> TASK OBJECTIVE
An exact copy of the line containing "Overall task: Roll" and of every line after it, through the last line of the material, is what should be returned.

● ● ● ● ●

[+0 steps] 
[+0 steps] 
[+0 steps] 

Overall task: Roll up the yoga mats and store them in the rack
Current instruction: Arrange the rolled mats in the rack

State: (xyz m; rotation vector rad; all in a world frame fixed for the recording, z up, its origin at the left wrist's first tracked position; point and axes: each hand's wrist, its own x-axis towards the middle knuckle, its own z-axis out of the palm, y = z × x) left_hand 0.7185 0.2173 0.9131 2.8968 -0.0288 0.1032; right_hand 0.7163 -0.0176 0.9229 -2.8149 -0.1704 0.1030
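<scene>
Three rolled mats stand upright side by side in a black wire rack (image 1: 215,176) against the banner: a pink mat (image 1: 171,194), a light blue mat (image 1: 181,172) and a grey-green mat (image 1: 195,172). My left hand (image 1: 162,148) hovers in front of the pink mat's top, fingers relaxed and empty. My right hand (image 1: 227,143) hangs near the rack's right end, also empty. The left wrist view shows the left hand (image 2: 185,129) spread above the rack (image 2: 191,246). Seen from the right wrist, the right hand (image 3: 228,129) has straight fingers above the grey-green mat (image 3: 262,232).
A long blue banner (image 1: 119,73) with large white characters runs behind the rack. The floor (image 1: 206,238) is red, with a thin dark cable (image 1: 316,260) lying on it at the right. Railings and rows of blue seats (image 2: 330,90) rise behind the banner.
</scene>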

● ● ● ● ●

> SOLUTION TO THE PROBLEM
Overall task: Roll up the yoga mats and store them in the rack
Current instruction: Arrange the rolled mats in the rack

State: (xyz m; rotation vector rad; all in a world frame fixed for the recording, z up, its origin at the left wrist's first tracked position; point and axes: each hand's wrist, its own x-axis towards the middle knuckle, its own z-axis out of the palm, y = z × x) left_hand 0.7185 0.2173 0.9131 2.8968 -0.0288 0.1032; right_hand 0.7163 -0.0176 0.9229 -2.8149 -0.1704 0.1030
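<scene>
Three rolled mats stand upright side by side in a black wire rack (image 1: 215,176) against the banner: a pink mat (image 1: 171,194), a light blue mat (image 1: 181,172) and a grey-green mat (image 1: 195,172). My left hand (image 1: 162,148) hovers in front of the pink mat's top, fingers relaxed and empty. My right hand (image 1: 227,143) hangs near the rack's right end, also empty. The left wrist view shows the left hand (image 2: 185,129) spread above the rack (image 2: 191,246). Seen from the right wrist, the right hand (image 3: 228,129) has straight fingers above the grey-green mat (image 3: 262,232).
A long blue banner (image 1: 119,73) with large white characters runs behind the rack. The floor (image 1: 206,238) is red, with a thin dark cable (image 1: 316,260) lying on it at the right. Railings and rows of blue seats (image 2: 330,90) rise behind the banner.
</scene>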

Thus the exercise is complete.